▸ Exercise requirements
Copy exactly, and only, the lines from the one containing "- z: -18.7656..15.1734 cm" through the last line of the records below.
START Provided material
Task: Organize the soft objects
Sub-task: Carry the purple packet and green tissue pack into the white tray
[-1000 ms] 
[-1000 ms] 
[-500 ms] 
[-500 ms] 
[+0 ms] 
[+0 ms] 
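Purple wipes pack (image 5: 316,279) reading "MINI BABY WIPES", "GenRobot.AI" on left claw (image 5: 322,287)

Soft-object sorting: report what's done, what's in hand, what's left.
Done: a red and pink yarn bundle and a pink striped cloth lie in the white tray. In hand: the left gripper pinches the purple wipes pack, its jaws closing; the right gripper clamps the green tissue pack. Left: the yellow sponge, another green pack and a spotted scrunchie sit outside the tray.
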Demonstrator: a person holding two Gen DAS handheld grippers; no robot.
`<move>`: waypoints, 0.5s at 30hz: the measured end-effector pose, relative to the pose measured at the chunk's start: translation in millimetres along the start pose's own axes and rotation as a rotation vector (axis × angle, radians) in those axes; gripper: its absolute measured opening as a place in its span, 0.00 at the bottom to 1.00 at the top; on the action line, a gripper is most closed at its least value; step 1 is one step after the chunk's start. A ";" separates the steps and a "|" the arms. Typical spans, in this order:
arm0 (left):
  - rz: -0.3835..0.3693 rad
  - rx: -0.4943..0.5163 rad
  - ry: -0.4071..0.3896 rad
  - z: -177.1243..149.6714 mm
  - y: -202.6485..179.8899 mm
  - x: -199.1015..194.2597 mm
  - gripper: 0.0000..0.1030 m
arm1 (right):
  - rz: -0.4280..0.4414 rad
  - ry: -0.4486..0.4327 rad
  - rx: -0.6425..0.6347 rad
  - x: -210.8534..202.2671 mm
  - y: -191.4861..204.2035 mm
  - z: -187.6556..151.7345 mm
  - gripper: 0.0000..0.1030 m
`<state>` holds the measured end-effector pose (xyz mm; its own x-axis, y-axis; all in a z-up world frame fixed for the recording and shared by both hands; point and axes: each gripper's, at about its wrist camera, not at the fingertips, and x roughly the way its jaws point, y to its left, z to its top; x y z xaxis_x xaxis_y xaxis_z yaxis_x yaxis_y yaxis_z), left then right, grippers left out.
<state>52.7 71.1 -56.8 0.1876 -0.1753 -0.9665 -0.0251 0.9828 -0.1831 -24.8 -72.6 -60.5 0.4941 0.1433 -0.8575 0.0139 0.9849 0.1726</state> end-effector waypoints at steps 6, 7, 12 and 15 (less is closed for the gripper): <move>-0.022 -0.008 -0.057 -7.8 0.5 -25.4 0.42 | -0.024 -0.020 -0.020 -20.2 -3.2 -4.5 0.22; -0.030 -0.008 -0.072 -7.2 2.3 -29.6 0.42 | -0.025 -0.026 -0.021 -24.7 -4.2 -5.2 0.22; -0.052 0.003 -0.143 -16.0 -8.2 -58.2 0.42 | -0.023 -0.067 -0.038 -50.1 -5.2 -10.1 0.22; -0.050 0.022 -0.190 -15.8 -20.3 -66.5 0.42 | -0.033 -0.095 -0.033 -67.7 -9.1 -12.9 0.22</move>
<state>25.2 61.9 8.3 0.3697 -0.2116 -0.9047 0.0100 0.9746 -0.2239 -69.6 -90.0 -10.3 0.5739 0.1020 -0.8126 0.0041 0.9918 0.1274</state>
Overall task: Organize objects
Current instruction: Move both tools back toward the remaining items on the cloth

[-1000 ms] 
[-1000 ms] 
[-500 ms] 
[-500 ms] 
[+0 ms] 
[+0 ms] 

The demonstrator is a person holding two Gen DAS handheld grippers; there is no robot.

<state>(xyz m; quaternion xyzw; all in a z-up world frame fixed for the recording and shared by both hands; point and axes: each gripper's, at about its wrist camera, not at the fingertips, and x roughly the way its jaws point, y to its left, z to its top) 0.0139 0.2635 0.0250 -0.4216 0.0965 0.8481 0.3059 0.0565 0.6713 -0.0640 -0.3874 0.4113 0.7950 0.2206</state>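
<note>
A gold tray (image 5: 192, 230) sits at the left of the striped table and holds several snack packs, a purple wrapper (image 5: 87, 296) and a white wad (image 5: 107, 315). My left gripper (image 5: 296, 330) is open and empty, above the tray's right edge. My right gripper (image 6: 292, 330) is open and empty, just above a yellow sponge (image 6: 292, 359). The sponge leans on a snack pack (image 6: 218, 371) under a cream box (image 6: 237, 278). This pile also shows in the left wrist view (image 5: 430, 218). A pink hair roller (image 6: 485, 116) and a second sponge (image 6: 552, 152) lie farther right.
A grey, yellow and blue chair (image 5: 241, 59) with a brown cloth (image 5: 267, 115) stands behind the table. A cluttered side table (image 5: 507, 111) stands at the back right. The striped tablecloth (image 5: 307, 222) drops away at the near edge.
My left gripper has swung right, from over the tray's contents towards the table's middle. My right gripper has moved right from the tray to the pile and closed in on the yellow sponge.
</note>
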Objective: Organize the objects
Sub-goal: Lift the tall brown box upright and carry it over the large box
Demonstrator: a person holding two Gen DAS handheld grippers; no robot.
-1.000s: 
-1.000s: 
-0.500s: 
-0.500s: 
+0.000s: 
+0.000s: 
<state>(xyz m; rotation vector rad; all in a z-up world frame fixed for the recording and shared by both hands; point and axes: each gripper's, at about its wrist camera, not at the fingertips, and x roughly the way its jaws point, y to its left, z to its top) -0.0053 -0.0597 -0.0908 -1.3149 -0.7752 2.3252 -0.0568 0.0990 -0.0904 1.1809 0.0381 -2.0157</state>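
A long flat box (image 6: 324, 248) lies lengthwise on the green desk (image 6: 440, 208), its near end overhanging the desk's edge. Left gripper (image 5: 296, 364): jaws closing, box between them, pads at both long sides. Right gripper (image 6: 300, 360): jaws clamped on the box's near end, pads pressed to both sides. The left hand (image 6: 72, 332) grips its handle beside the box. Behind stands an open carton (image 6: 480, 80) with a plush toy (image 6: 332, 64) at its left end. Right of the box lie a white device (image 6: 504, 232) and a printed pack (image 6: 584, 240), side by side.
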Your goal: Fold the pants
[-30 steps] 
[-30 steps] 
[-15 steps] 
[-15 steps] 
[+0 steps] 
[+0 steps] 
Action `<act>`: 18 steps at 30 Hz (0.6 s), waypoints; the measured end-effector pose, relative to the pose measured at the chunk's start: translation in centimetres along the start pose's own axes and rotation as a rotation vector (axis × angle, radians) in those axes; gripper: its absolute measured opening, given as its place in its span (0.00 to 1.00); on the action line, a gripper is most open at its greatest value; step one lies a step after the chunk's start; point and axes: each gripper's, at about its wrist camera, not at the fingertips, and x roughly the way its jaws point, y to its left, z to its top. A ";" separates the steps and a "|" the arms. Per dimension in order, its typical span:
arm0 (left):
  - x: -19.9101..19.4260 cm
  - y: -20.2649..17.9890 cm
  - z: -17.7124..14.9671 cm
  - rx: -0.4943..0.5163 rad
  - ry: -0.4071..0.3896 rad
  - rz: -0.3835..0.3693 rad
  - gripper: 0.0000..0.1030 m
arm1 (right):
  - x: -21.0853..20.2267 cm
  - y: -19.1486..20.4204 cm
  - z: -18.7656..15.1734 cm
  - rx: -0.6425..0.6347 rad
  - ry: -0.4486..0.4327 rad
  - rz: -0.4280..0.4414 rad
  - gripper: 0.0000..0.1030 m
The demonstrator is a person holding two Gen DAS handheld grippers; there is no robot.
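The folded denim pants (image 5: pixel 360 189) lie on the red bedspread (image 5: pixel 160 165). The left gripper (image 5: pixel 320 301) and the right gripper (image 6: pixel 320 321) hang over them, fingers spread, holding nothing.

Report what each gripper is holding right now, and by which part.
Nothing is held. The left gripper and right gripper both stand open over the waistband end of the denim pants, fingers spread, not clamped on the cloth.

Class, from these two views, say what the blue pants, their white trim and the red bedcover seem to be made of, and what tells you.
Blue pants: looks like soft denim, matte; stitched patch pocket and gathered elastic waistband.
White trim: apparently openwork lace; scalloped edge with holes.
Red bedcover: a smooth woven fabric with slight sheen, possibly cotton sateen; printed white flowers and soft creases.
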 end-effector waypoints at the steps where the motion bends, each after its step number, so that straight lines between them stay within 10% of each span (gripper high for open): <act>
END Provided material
▸ Answer area
  - z: -18.7656..15.1734 cm
  - rx: -0.6425..0.6347 rad
  - ry: -0.4486..0.4327 rad
  - rz: -0.4280..0.4414 rad
  - gripper: 0.0000..0.1030 m
The demonstrator is a person holding two Gen DAS handheld grippers; there is no robot.
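The folded denim pants (image 5: pixel 360 189) lie on the red bedspread (image 5: pixel 160 165). The left gripper (image 5: pixel 320 301) and the right gripper (image 6: pixel 320 321) hang over them, fingers spread, holding nothing.

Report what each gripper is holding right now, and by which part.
Nothing is held. The left gripper and right gripper both stand open over the waistband end of the denim pants, fingers spread, not clamped on the cloth.

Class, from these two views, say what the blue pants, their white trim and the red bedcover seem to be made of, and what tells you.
Blue pants: looks like soft denim, matte; stitched patch pocket and gathered elastic waistband.
White trim: apparently openwork lace; scalloped edge with holes.
Red bedcover: a smooth woven fabric with slight sheen, possibly cotton sateen; printed white flowers and soft creases.
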 end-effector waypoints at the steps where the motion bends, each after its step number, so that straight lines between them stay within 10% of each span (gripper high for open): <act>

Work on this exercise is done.